The Intelligence analysts investigate who is committing crimes, how, when, where and why. They then provide recommendations on how to stop or curb the offences. As part of this, analysts produce profiles of crime problems and individual subjects, and produce both strategic (overall, long-term) and tactical (specific, short-term) assessments within the confines set by the individual police force. These assessments and profiles are used to both monitor and predict crime, aiming to move policing from "reactionary" investigation to "proactive" investigation. Analysts look for links between a wide variety of intelligence sources to work out what is going on, and make recommendations on how to stop it. This is done at all levels, from local police stations dealing with town issues, to whole county crime, regional crime and beyond.
At the heart of police intelligence is the intelligence analyst. Analysts are drawn from diverse backgrounds; some are graduates from any academic background and some are retired police officers.
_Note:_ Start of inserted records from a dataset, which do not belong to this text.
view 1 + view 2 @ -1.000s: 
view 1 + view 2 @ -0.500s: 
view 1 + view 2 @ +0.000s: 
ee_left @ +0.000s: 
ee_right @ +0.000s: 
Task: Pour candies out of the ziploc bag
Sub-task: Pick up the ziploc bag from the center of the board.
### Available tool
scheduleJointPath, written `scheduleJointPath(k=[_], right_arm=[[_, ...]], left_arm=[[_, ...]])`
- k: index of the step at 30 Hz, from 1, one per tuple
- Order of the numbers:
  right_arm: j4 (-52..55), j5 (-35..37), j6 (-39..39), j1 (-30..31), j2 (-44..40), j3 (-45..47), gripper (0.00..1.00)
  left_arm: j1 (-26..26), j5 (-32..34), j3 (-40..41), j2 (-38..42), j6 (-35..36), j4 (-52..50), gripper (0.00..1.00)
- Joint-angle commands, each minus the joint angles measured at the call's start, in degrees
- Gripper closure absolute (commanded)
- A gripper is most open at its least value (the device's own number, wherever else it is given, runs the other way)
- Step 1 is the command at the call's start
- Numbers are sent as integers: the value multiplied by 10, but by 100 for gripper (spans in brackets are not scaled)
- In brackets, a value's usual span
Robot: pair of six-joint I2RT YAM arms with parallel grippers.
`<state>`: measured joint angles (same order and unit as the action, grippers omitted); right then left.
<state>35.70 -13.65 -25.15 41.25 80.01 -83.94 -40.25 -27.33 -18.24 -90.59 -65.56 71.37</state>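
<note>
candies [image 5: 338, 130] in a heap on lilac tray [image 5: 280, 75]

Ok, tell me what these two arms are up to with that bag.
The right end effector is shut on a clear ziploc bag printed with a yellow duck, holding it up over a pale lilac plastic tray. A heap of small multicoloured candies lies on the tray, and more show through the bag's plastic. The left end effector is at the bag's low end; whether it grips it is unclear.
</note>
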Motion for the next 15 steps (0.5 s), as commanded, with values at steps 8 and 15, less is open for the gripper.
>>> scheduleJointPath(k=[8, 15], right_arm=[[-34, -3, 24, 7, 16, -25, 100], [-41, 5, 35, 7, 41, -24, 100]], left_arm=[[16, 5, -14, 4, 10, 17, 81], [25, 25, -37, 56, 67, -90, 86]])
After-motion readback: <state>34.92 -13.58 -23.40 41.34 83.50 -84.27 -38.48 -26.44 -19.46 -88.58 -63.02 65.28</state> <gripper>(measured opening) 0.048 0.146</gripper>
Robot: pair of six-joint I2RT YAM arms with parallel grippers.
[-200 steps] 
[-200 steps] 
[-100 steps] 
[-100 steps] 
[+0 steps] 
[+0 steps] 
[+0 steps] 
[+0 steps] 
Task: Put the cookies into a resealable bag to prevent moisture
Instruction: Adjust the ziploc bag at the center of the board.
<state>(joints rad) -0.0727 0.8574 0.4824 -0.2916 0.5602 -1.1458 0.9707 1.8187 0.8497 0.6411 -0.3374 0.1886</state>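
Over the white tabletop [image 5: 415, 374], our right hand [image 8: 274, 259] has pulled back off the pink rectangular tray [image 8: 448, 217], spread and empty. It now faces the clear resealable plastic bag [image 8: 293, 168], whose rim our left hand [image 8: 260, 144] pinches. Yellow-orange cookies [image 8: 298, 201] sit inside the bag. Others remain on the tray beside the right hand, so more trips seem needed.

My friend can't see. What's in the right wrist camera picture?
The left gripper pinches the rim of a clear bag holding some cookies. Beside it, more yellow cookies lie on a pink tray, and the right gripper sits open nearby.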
Most have experience working in an analytical field. They are recruited on a per-vacancy basis directly by the police force that will employ them, not through any national scheme. Analysts work very closely with regular police officers on particular areas of crime; an analyst might work with a police officer on a vehicle crime desk, or a violent crime desk, for example. Opportunities exist for progression within the profession; while individual forces differ, an analyst can become a lead analyst, senior analyst or principal analyst. Opportunities are likely to exist for analysts to work on a national level with the Serious Organised Crime Agency, now the National Crime Agency.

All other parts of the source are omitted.